What the task asks:
Stop after the line containing "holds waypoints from": print each line exactly from the first line of the listing up to that point.

== Segment start ==

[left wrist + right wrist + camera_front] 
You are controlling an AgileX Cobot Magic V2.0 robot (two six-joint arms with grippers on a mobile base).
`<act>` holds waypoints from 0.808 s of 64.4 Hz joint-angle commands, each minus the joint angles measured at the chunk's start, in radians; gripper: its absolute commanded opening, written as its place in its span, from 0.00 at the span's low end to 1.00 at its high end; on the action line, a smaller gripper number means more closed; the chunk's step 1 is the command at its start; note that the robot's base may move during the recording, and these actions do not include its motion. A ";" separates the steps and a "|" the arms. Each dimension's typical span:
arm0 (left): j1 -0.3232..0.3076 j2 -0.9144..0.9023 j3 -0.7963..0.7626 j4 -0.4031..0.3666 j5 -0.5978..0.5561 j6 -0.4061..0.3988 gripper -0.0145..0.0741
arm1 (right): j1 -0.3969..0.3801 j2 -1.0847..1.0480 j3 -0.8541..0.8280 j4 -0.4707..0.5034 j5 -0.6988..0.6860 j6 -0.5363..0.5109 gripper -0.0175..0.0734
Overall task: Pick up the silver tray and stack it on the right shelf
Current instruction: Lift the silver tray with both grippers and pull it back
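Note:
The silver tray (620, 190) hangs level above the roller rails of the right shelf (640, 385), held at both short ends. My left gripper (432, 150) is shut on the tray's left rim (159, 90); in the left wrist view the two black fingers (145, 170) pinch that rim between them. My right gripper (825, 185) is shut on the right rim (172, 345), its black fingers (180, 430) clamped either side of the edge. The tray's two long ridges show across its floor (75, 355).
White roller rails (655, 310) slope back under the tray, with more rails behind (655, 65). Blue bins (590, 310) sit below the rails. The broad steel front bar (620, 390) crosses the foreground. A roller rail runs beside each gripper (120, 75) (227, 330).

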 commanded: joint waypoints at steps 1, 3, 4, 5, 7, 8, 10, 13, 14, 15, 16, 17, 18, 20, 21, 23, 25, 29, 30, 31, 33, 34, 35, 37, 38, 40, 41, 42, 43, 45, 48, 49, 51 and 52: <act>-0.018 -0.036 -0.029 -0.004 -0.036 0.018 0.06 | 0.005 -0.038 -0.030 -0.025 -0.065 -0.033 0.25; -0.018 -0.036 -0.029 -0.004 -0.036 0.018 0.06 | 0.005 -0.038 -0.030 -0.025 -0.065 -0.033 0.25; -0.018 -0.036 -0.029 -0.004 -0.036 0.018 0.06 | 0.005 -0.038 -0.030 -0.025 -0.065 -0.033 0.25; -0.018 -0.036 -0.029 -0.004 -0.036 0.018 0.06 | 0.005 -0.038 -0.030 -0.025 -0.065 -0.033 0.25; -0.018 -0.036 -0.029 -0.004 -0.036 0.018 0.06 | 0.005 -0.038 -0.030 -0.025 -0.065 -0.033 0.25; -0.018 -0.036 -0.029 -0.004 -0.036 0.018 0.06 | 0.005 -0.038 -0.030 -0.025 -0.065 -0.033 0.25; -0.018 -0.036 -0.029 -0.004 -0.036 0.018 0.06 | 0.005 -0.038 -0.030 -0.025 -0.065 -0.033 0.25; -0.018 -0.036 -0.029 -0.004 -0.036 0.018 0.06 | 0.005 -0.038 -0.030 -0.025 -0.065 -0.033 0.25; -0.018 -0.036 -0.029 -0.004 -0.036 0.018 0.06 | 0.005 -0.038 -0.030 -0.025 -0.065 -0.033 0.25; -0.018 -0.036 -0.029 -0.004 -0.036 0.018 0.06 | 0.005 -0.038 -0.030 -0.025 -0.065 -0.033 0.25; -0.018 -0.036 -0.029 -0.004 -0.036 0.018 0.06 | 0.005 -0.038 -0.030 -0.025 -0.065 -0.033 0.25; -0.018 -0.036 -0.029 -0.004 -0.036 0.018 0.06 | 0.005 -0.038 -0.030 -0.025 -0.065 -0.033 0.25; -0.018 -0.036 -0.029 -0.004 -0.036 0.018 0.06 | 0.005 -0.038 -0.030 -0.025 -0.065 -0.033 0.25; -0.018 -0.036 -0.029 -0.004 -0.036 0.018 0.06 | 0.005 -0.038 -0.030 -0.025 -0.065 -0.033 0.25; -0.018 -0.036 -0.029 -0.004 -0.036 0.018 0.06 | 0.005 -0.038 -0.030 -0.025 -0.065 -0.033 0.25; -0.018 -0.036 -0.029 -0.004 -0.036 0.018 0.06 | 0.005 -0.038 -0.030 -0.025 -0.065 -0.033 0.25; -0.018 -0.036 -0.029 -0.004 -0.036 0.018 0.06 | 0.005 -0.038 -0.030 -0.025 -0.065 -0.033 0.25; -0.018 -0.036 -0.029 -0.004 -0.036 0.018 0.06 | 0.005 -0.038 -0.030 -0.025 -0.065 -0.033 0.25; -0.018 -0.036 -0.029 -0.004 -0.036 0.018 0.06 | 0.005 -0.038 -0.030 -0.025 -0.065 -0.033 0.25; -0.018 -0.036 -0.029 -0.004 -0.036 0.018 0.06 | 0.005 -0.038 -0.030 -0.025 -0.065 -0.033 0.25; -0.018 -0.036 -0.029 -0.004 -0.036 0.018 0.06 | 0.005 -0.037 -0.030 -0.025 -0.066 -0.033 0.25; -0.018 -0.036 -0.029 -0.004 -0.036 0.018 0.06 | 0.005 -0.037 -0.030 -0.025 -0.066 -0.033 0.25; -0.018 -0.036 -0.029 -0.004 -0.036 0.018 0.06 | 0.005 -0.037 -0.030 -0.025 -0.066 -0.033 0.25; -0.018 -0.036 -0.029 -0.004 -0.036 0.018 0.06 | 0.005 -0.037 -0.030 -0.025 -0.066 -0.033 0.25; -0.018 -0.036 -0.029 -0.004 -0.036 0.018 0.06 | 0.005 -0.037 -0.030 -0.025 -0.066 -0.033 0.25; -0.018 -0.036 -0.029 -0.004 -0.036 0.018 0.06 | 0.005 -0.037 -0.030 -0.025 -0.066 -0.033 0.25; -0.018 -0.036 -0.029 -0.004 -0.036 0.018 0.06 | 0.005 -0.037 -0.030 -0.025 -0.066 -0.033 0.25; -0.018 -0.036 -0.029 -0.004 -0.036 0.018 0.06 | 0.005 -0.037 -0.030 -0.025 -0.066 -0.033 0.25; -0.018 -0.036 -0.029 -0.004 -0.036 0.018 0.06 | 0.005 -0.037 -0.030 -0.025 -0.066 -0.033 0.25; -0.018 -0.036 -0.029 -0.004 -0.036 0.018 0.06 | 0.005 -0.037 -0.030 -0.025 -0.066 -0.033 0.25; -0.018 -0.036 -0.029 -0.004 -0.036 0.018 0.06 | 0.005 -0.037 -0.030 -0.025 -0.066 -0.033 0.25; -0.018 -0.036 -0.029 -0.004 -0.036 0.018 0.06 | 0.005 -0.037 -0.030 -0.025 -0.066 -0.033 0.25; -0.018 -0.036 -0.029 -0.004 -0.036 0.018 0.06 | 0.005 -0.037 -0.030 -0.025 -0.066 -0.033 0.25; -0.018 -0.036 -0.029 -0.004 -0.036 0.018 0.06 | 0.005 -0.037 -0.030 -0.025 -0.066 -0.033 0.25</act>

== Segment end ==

Output:
[left wrist + right wrist + camera_front] 
You are controlling an AgileX Cobot Magic V2.0 robot (two six-joint arms with grippers on a mobile base).
`<act>` holds waypoints from 0.808 s of 64.4 Hz joint-angle commands, each minus the joint angles measured at the chunk's start, in radians; gripper: its absolute commanded opening, written as its place in its span, from 0.00 at the span's low end to 1.00 at its high end; on the action line, a smaller gripper number means more closed; the chunk's step 1 is the command at its start; note that the robot's base may move during the recording, and these actions do not include its motion. A ";" separates the steps and a "|" the arms. Each dimension's typical span:

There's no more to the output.